Problem:
Could you copy each line of the entries that contains "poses"?
++++ Material supplied
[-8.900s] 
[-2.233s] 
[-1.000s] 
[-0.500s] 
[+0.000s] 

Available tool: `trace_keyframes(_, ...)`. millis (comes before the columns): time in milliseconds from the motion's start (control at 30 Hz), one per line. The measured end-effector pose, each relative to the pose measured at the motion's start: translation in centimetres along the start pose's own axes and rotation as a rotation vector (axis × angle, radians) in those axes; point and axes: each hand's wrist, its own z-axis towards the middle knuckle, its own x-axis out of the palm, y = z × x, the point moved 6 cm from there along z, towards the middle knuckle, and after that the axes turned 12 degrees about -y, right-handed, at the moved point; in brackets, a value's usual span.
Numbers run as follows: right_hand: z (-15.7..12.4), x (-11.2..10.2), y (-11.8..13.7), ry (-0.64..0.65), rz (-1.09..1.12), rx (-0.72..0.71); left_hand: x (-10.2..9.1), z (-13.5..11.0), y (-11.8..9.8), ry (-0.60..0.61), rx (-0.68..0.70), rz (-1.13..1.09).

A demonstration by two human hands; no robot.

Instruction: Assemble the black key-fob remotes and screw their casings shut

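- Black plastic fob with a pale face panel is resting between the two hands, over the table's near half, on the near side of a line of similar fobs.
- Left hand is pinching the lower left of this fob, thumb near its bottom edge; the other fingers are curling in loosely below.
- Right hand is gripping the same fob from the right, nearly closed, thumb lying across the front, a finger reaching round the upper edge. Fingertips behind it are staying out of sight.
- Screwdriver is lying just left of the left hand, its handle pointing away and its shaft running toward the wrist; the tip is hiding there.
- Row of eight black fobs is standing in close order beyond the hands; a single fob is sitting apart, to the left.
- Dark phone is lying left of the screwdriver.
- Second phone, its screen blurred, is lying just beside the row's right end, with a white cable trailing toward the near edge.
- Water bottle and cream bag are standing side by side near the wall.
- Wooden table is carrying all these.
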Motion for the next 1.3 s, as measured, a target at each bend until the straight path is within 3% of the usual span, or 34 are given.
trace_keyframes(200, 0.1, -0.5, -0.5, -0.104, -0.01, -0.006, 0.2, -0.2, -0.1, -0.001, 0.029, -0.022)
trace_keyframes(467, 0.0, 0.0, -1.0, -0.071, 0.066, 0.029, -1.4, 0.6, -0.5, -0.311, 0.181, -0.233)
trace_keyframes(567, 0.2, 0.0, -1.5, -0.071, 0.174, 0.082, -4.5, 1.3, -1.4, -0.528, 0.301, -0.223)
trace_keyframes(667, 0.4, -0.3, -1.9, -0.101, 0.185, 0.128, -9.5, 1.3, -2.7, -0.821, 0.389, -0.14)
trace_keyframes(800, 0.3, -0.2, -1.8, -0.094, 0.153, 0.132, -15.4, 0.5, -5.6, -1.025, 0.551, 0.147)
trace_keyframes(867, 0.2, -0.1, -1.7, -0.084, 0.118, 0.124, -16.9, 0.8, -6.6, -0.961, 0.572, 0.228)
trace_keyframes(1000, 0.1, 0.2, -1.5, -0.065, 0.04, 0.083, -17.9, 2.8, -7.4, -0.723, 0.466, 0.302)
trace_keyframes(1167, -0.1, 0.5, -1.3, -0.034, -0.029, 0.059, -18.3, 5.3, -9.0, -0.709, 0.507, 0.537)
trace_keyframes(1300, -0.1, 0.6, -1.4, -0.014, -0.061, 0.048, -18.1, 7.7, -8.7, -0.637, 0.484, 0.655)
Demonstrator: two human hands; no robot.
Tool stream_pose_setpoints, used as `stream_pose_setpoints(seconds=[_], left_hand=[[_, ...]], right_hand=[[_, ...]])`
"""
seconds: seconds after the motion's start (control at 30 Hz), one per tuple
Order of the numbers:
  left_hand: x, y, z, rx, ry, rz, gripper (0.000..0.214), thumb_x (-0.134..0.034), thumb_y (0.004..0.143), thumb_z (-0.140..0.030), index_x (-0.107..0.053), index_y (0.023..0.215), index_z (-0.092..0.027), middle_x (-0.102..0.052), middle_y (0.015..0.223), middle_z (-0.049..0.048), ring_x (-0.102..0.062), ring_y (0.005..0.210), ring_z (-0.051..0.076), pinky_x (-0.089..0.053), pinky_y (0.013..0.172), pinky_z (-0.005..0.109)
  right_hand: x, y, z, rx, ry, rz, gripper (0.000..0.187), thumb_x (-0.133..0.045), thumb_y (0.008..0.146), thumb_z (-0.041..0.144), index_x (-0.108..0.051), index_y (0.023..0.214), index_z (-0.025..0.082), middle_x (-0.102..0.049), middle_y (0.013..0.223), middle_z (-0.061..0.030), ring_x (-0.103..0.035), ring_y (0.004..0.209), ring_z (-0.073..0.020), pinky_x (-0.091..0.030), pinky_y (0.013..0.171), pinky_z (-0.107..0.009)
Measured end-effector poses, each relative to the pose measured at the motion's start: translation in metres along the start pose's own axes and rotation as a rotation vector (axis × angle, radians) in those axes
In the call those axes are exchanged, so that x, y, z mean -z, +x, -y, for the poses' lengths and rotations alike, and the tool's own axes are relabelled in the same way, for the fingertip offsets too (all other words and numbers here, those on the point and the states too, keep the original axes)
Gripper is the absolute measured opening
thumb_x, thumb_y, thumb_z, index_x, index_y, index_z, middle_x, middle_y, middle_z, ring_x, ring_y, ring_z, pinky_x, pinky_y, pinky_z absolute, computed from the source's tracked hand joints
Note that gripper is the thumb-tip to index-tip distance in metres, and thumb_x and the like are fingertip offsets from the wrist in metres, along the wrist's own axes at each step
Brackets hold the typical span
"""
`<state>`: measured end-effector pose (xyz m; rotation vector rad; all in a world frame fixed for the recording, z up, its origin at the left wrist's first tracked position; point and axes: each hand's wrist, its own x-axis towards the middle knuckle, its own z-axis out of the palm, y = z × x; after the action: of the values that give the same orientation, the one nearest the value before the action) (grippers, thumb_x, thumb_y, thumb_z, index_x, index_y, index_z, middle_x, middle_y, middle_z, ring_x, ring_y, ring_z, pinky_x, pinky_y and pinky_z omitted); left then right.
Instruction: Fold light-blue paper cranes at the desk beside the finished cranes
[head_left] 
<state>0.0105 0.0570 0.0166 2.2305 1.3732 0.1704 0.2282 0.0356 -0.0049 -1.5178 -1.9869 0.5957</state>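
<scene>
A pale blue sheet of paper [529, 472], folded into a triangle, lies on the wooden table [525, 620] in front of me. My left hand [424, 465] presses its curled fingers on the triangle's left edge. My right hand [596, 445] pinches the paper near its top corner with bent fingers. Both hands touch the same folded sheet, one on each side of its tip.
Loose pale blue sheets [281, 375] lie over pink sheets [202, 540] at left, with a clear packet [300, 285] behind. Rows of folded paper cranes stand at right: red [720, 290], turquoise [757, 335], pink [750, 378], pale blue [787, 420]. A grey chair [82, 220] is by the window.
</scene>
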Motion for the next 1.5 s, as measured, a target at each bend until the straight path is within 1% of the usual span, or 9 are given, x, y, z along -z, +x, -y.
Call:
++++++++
Answer below:
Measured end-effector poses, each relative to the pose measured at the motion's start: translation in metres along the start pose's own axes and rotation as a rotation vector (axis × angle, radians) in those axes
In the call those axes are exchanged, so that x, y, z mean -z, +x, -y, for the poses' lengths and rotations alike, and the tool's own axes are relabelled in the same way, for the fingertip offsets too (all other words and numbers here, those on the point and the states too, keep the original axes)

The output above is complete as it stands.